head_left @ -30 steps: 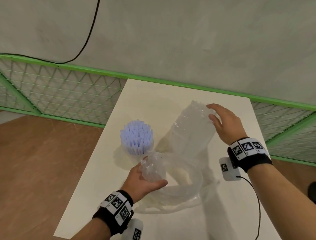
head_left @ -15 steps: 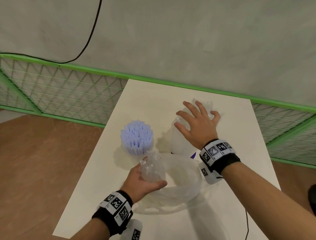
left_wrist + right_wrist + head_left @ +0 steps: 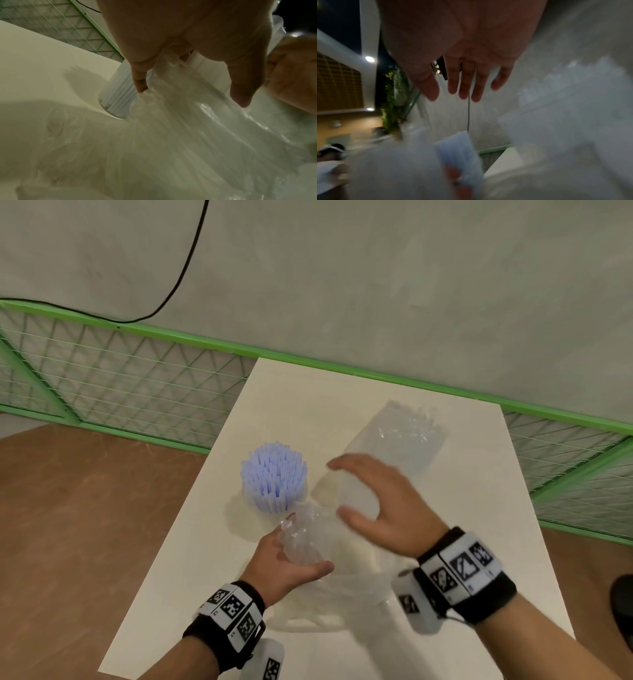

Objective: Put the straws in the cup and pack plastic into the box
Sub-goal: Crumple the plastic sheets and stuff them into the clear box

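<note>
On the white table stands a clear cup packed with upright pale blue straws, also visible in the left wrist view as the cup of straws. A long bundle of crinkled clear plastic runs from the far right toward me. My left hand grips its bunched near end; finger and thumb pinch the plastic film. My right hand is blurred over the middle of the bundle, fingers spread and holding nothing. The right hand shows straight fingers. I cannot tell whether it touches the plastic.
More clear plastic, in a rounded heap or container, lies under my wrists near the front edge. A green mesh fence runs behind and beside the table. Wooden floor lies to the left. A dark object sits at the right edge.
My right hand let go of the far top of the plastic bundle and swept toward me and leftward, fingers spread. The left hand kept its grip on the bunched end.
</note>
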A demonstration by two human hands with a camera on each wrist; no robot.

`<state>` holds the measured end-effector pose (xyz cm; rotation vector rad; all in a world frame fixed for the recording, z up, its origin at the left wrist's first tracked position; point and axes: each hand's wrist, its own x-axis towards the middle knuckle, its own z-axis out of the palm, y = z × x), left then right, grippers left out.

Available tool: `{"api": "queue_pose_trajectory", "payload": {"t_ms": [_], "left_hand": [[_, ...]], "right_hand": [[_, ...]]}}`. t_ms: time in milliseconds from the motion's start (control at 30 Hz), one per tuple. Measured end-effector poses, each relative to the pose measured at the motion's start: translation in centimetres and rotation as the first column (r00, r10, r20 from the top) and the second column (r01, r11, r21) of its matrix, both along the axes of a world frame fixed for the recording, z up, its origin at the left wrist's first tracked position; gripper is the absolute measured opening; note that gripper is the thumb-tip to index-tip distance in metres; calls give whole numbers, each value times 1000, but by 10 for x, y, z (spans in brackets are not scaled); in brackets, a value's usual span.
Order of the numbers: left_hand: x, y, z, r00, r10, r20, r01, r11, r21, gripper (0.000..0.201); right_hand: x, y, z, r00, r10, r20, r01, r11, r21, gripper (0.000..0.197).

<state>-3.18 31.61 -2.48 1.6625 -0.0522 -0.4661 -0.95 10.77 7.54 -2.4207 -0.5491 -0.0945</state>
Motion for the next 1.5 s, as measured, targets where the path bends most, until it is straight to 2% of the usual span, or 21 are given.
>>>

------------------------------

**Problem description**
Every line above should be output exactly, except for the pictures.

**Result**
head_left @ -30 steps: 
head_left @ -15 steps: 
left_wrist + right_wrist + head_left @ +0 steps: 

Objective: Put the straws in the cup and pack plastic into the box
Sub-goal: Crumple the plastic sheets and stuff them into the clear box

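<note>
On the white table stands a clear cup packed with upright pale blue straws, also visible in the left wrist view as the cup of straws. A long bundle of crinkled clear plastic runs from the far right toward me. My left hand grips its bunched near end; finger and thumb pinch the plastic film. My right hand is blurred over the middle of the bundle, fingers spread and holding nothing. The right hand shows straight fingers. I cannot tell whether it touches the plastic.
More clear plastic, in a rounded heap or container, lies under my wrists near the front edge. A green mesh fence runs behind and beside the table. Wooden floor lies to the left. A dark object sits at the right edge.
My right hand let go of the far top of the plastic bundle and swept toward me and leftward, fingers spread. The left hand kept its grip on the bunched end.
</note>
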A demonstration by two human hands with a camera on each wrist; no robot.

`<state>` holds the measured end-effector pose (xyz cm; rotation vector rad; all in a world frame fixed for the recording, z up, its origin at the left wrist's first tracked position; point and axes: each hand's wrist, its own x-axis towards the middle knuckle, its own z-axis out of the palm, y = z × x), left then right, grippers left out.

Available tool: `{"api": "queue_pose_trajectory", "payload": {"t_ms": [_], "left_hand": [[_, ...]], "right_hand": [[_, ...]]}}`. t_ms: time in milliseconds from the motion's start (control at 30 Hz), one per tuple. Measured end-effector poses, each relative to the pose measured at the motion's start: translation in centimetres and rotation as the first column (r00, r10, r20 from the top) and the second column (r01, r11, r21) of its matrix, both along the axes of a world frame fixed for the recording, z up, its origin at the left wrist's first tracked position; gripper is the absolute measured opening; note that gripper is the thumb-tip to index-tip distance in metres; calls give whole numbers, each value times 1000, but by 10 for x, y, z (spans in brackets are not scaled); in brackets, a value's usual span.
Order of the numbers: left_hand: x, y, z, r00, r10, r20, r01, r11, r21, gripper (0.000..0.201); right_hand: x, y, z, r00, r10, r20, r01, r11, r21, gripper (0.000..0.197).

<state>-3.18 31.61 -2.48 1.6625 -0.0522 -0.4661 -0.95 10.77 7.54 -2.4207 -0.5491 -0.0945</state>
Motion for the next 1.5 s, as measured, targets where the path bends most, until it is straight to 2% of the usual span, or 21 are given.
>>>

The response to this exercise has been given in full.